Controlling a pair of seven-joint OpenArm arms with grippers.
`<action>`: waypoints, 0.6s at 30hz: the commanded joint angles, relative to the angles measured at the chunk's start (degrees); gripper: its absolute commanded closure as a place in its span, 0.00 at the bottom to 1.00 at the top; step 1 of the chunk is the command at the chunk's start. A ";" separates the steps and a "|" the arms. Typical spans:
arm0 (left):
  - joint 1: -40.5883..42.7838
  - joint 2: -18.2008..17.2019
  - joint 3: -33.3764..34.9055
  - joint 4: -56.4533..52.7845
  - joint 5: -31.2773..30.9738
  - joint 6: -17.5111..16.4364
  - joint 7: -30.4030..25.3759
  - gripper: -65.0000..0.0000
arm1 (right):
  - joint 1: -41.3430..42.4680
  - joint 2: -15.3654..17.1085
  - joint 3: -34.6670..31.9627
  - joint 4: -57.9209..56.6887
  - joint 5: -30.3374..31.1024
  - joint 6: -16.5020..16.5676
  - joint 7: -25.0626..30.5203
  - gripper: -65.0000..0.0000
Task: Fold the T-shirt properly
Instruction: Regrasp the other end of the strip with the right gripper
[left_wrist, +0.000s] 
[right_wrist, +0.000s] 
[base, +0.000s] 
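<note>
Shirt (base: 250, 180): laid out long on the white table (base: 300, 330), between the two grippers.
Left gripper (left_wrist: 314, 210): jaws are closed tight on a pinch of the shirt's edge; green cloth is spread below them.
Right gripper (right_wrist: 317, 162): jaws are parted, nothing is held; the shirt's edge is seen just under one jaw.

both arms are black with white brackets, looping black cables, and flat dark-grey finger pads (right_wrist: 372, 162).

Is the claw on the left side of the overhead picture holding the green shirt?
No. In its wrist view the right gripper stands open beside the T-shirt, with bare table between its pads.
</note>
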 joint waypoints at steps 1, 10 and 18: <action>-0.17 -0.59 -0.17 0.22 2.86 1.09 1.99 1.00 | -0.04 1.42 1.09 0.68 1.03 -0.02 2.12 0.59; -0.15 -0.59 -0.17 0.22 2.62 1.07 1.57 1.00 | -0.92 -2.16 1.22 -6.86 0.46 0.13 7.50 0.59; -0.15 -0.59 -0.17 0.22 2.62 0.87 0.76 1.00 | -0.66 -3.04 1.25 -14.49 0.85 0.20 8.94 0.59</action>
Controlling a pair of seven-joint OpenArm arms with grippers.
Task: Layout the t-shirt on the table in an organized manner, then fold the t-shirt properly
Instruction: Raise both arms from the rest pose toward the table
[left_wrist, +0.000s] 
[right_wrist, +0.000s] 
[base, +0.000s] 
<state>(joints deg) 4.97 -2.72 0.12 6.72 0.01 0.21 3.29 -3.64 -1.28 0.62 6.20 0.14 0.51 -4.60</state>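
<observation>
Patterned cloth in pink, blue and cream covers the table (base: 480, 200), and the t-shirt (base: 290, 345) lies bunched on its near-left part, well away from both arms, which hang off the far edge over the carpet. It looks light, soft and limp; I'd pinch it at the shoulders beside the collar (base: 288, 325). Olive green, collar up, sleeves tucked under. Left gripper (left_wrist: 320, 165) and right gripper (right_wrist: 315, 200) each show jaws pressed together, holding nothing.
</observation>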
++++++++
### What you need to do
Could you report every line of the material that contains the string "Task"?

### Response to the exercise
Task: Fold the T-shirt properly
Task: Layout the t-shirt on the table in an organized manner, then fold the t-shirt properly

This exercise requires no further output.